Auch hier zeigt sich diese immer wieder auftauchende Tendenz, die Weisung Jesu kirchlichen Verwaltungspraktiken und menschlicher Autoritätsausübung unterzuordnen. In diesen Vorgangsweisen liegt auch die eigentliche Einbuße der päpstlichen Autorität. Denn diese für die Kirche so notwendige Autorität leitet ihr Gewicht nur von der Übereinstimmung mit Christus her, wie es ja auch im innersten Wesen der Unfehlbarkeit zum Ausdruck kommt. Aber die Geschichte lehrt, daß auch die Praxis des höchsten Amtes von der Sache Jesu abirren kann. Und ich weiß, daß viele Priester und Laien, die ihr Christsein ernst nehmen, unter diesen Widersprüchen leiden und sich nach einem Papst sehnen, der in dieser Zeit vor allem die Güte verkörpert. So wie das derzeit ist, hat Rom das Image der Barmherzigkeit verloren und sich das der repräsentativen und harten Herrschaft zugelegt. Mit diesem Image wird die Kirche im 3. Jahrtausend keinen Stich machen – da ändern pompöse Milleniumsfeiern mit vielen schönen Worten gar nichts.
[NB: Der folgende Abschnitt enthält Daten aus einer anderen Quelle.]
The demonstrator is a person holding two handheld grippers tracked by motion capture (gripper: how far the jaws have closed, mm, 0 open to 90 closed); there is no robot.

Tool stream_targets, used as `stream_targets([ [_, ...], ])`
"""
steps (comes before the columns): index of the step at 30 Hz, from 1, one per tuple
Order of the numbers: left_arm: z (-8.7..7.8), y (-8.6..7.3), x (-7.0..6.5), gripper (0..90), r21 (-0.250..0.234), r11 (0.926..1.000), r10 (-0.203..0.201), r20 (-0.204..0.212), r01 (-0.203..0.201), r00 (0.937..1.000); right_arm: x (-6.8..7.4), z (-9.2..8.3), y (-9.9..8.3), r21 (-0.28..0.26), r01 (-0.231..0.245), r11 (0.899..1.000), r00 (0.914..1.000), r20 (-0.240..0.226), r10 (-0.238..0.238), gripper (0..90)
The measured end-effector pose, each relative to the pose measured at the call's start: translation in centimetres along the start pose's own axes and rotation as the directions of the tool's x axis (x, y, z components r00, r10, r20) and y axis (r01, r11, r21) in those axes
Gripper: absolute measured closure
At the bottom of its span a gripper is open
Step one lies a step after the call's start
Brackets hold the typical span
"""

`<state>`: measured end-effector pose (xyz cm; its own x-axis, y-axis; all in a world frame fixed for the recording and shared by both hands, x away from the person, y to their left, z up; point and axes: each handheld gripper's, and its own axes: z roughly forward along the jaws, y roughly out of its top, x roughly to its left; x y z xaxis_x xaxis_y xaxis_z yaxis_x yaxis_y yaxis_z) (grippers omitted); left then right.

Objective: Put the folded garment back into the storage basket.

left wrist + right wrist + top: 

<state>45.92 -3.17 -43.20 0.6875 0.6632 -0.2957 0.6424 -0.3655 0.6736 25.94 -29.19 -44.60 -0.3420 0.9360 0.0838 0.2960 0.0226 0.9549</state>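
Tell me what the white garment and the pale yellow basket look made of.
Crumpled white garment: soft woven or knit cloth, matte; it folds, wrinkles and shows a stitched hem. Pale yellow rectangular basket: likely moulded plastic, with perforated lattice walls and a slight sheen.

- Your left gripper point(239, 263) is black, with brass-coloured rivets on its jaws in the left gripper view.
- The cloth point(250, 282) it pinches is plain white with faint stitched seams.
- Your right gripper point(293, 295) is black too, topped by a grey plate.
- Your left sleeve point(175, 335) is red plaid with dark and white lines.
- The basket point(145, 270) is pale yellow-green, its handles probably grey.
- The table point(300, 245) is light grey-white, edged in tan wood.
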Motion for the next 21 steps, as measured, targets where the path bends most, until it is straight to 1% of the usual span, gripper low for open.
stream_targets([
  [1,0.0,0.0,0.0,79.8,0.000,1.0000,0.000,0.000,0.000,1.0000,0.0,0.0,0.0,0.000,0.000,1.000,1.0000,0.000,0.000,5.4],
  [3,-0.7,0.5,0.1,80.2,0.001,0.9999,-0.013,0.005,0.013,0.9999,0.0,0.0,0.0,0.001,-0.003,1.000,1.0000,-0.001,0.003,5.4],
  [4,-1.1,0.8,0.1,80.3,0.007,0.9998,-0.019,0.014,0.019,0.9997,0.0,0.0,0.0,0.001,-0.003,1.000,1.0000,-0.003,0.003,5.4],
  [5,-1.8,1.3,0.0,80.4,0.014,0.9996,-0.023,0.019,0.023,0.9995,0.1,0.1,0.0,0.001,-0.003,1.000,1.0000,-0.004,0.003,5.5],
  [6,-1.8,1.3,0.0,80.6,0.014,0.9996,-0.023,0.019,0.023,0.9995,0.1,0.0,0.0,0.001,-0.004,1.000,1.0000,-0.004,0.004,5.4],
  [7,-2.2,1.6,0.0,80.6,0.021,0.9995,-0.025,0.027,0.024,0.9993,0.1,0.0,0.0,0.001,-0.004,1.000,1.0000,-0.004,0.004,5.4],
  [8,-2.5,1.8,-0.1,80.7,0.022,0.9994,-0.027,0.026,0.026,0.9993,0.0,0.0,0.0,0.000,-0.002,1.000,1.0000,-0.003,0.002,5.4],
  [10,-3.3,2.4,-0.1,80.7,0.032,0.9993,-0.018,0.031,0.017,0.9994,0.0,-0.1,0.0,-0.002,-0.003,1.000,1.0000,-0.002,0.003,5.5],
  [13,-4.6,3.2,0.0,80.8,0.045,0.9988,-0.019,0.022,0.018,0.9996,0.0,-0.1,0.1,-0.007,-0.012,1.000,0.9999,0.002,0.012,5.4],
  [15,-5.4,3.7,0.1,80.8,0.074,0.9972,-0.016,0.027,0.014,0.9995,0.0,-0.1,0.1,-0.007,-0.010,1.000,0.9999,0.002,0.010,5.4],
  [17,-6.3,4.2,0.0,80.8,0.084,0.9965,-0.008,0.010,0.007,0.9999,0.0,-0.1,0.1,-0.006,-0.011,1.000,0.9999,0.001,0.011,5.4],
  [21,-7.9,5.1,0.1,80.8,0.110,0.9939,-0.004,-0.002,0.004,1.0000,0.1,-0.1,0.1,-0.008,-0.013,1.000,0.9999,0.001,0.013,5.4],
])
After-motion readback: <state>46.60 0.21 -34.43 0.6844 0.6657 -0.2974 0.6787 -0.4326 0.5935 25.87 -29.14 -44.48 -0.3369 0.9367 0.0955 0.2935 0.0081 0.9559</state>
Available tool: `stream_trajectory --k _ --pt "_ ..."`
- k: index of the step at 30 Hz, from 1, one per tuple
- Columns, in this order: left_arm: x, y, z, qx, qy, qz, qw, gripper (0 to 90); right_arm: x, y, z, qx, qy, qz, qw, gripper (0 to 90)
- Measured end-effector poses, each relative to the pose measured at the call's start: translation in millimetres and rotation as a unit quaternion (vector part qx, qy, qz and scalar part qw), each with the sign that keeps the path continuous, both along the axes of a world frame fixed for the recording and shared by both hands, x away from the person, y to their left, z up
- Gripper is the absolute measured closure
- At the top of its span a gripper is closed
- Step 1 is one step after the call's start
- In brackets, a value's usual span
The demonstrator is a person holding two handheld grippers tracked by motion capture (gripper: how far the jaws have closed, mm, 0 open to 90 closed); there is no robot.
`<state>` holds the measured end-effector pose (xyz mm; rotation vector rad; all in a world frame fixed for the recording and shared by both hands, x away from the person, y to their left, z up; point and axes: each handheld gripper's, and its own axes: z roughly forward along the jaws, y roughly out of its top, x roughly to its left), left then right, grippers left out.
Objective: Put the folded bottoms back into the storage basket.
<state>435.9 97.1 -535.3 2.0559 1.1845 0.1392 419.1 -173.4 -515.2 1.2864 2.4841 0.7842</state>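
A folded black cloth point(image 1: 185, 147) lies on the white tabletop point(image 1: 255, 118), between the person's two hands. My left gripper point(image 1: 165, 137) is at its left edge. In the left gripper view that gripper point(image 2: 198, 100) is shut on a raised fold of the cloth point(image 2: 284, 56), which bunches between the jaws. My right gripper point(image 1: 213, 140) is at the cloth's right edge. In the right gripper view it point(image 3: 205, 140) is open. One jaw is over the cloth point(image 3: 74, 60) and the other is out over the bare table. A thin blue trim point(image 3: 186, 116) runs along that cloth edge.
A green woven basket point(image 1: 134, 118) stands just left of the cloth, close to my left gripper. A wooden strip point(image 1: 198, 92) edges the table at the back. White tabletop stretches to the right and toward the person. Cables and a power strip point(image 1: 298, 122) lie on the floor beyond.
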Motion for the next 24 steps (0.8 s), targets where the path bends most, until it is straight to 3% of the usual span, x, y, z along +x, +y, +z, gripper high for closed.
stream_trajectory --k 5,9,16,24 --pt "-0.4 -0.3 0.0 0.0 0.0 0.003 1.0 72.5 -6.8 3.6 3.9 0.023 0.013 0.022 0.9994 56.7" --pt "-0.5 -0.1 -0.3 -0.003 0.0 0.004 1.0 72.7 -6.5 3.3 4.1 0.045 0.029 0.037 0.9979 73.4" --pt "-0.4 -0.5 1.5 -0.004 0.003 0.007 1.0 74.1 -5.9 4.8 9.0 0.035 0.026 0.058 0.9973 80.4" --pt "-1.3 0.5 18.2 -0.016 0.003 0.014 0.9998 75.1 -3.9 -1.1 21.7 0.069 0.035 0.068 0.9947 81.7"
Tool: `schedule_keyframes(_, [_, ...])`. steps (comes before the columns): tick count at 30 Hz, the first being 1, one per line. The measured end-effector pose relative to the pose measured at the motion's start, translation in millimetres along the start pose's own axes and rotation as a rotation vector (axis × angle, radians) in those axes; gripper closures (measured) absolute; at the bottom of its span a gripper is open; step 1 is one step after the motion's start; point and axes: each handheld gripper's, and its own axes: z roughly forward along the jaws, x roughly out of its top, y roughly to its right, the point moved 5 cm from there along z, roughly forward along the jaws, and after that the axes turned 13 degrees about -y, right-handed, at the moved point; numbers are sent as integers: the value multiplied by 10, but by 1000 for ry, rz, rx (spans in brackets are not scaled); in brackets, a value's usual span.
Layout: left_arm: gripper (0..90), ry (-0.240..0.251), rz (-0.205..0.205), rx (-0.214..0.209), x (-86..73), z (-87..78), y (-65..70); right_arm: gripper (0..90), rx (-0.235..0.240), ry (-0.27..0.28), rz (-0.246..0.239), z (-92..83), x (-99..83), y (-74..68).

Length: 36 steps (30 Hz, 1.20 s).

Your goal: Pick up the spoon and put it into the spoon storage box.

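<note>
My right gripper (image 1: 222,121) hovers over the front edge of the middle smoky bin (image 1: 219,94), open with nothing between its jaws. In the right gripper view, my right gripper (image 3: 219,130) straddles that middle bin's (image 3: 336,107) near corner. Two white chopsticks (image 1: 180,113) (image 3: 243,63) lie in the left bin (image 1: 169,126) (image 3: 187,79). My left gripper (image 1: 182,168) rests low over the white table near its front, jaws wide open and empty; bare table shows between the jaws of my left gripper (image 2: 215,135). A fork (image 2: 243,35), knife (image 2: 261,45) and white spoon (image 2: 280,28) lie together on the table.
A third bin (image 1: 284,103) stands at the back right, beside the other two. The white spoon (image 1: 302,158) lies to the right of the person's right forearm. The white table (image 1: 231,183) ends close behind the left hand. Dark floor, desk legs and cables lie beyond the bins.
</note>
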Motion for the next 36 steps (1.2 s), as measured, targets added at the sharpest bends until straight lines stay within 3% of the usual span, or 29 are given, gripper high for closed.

Auch wenn ich diese in die pharisäische Auseinandersetzung der Schrift hineinreichenden Defizite beim Namen nenne, nehme ich von meiner Hoffnung auf das Walten des Geistes und die Zukunft der Sache Jesu nichts zurück. Aber die Sensibilisierung für die wahren Intentionen muß in unserer Kirche deutlicher werden. Das Abirren von solchen Grundsätzen hatte in der Vergangenheit schwerwiegende Folgen.